Cette perspective plus générale a touché également le travail temporaire. Cette forme de travail est censée constituer, selon les partisans de la déréglementation et de la flexibilité de la force de travail, un facteur favorable à la relance de l’économie et du marché du travail. C’est ainsi que l’obligation de modifier le régime du travail temporaire est incluse dans les programmes d’action conclus entre le gouvernement grec et ses créanciers. De cette façon, une série de règles juridiques de fonctionnement des entreprises de travail temporaire furent susceptibles d’être modifiées afin d’assurer la déréglementation souhaitée. C’est ainsi que certaines modifications issues des lois 4052/2012, 4093/2012 et 4254/2014 visent le noyau dur du régime juridique de l’institution du travail temporaire.
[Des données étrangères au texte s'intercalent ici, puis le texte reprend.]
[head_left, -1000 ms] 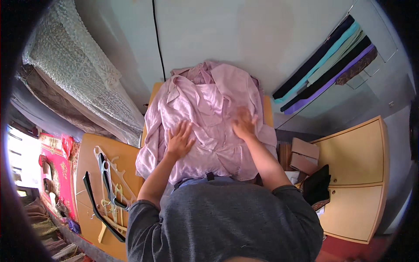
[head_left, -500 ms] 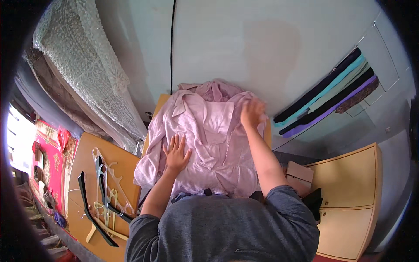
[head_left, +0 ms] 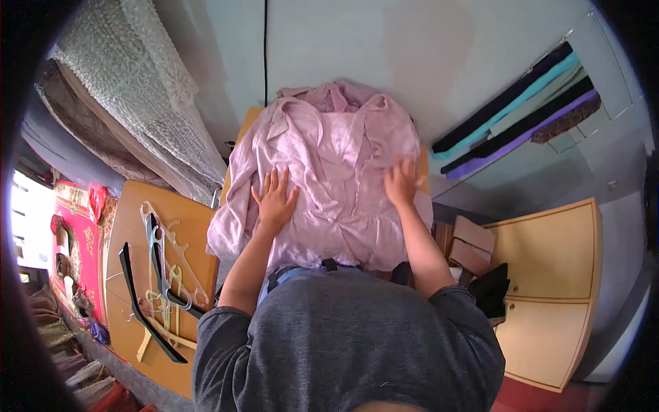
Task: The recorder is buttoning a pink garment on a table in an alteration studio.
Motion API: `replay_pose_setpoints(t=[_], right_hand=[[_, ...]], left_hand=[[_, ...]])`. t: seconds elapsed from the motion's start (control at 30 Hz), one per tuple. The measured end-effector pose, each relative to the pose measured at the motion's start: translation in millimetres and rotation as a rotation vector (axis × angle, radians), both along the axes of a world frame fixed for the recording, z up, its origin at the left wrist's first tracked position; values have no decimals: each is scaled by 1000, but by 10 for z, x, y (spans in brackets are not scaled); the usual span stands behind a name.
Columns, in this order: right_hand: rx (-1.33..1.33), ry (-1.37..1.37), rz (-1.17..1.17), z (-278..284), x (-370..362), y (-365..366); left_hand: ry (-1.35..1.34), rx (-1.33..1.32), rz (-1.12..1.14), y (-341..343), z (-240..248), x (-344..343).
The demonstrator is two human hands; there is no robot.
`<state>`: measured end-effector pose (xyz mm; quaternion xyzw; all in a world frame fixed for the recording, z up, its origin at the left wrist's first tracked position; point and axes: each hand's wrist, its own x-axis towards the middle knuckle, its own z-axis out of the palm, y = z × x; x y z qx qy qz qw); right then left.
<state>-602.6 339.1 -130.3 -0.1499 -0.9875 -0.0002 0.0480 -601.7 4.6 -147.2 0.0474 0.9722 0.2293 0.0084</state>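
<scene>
A shiny pale pink garment [head_left: 322,178] lies spread in front of me over a wooden table [head_left: 248,123], its near edge reaching my waist. Flat on its left part rests my left hand [head_left: 276,201], fingers stretched out and holding nothing. My right hand [head_left: 402,184] lies on the garment's right side, slightly blurred, with its fingers extended and nothing gripped. Folds and a ruffled seam run down the cloth between both hands. A darker pink piece of cloth [head_left: 341,96] shows at the garment's far end, against the wall.
Several hangers [head_left: 165,288] lie on a wooden table [head_left: 130,206] at my left. Beaded white fabric [head_left: 137,82] hangs at the far left. Folded cloths hang on a wall rack [head_left: 508,110] at the right, above a light wooden cabinet [head_left: 542,261] and a cardboard box [head_left: 473,240].
My right hand has moved down along the garment's right side, smoothing the raised fold there. My left hand stays flat on the cloth. The view has shifted slightly.
</scene>
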Motion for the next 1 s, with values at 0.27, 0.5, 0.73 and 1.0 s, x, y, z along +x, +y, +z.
replay_pose_setpoints(t=[0.27,0.5,0.73,1.0], right_hand=[[-323,213,357,-218,831,-516],[-156,-17,2,-431,1162,-203],[-214,210,122,-374,1503,-255],[-25,-240,407,-478,2115,9]], left_hand=[[72,4,-71,123,35,340],[-29,-199,18,167,75,682],[147,-23,19,214,-200,1165],[66,-358,-42,366,-471,1623]])
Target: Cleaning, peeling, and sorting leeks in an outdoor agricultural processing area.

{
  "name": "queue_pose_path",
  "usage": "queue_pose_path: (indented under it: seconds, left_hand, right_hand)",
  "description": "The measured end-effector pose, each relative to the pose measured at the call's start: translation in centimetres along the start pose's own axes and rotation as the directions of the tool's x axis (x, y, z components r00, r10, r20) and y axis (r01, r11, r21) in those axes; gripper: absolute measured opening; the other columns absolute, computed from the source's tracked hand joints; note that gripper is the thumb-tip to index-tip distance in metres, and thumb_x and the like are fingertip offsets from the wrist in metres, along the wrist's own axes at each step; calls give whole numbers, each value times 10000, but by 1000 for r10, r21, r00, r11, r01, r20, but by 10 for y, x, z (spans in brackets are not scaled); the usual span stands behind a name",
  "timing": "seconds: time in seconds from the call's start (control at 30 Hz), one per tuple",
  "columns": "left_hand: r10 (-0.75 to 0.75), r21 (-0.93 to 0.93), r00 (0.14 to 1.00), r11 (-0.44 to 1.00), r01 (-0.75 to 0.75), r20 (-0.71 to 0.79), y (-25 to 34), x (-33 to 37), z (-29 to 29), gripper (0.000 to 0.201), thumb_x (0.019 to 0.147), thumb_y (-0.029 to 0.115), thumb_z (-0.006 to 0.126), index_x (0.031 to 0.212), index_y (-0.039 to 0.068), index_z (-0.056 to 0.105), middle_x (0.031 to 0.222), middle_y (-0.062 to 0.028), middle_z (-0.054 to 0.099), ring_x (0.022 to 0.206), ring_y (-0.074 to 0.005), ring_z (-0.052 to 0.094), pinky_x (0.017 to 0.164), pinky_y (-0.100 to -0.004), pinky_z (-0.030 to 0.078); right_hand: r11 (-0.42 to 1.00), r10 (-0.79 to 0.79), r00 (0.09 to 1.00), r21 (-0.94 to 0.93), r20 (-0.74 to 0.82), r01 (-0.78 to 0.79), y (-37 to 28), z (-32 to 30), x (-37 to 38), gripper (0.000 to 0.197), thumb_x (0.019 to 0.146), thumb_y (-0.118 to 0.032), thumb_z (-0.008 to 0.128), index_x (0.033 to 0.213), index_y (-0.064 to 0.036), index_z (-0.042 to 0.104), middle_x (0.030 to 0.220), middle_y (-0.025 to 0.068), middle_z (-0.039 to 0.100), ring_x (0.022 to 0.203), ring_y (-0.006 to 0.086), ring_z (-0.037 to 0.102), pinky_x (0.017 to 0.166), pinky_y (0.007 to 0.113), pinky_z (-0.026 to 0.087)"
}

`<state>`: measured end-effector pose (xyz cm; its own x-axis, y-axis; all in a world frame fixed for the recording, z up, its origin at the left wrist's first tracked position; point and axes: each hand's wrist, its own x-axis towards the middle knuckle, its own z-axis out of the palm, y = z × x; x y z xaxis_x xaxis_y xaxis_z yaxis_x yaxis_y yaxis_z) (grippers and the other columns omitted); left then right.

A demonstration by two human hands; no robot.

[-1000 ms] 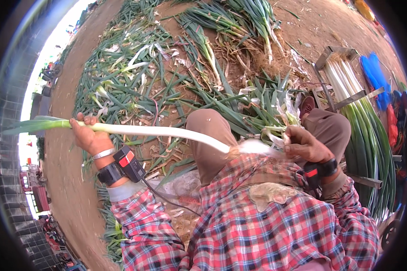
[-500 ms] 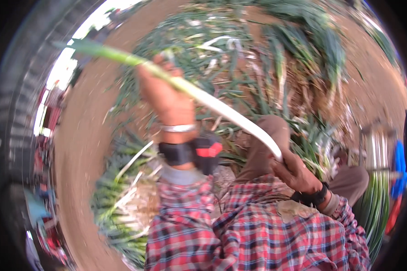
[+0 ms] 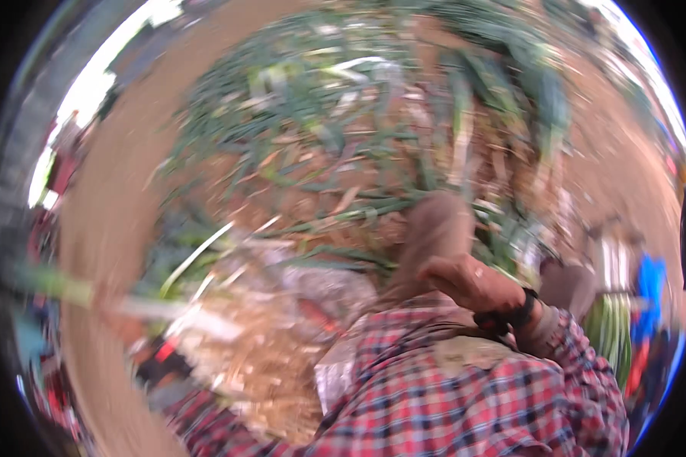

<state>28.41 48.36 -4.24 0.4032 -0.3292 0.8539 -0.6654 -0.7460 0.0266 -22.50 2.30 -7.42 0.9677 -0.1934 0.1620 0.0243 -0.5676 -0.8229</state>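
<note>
Far out to the left, my left hand (image 3: 126, 326), blurred by motion, grips a long green onion (image 3: 206, 320) with its pale stalk pointing right and its green leaves left. My right hand (image 3: 457, 280) is curled in front of my bent knee (image 3: 434, 232). Its fingers look closed, and whatever may be in them is hidden. Loose green onions (image 3: 194, 259) lie on the ground just beyond my left hand. Straw-coloured peelings (image 3: 259, 350) are heaped between that hand and my lap.
A wide spread of green onions and leaves (image 3: 297, 99) covers the ground ahead. Unpeeled onions with roots (image 3: 541, 114) lie at the far right. A bundle of clean onions (image 3: 610, 327) stands by blue plastic (image 3: 648, 297) on the right. Clear plastic sheeting (image 3: 328, 286) lies near my lap.
My left hand has swung left and down, taking the onion away from my right hand. My right hand no longer touches the stalk's white end and stays near the knee.
</note>
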Motion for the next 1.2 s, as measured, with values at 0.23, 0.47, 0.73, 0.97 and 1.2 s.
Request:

L’influence du droit européen
En matière sociale, l’activité de la Communauté puis de l’Union européenne était orientée vers le progrès concernant les conditions de vie et de travail des salariés[9]. L’interventionnisme européen et le respect de sa législation ne devraient donc pas conduire à une régression sociale[10]. Les droits acquis des salariés assurés par le droit national ne devraient pas être lésés. Le droit social de l’Union européenne autorise ainsi en principe les autorités nationales à déroger aux normes sociales européennes mais afin d’assurer une protection nationale renforcée des travailleurs.
Or, la Directive 2008/104 semble adopter une autre perspective, celle de la flexibilité. Suivant les lignes du Livre vert sur la modernisation du droit du travail, tout en assurant certains droits aux travailleurs, elle semble favoriser le développement du travail temporaire[11].
L’accent n’est plus mis essentiellement sur la protection des salariés, mais sur la nécessité de développer les formes de travail les plus flexibles. Deux facteurs majeurs prédominent. Tout d’abord l’article 4 de la directive 2008/104 prévoit que “les interdictions ou restrictions concernant le recours aux travailleurs intérimaires sont uniquement justifiées par des raisons d’intérêt général tenant, notamment, à la protection des travailleurs intérimaires, aux exigences de santé et de sécurité au travail ou à la nécessité d’assurer le bon fonctionnement du marché du travail, et d’empêcher les abus”. Elle prévoit également que les États membres doivent réexaminer les restrictions ou interdictions applicables au travail intérimaire afin de vérifier si elles restent justifiées par ces raisons. Ce texte en imposant la justification de mesures restrictives de la liberté de commerce semble s’efforcer de favoriser le développement du travail temporaire et donner lieu à d’importantes remises en cause dans des pays qui ont mis en place un encadrement assez étroit de l’activité des entreprises de travail temporaire[12].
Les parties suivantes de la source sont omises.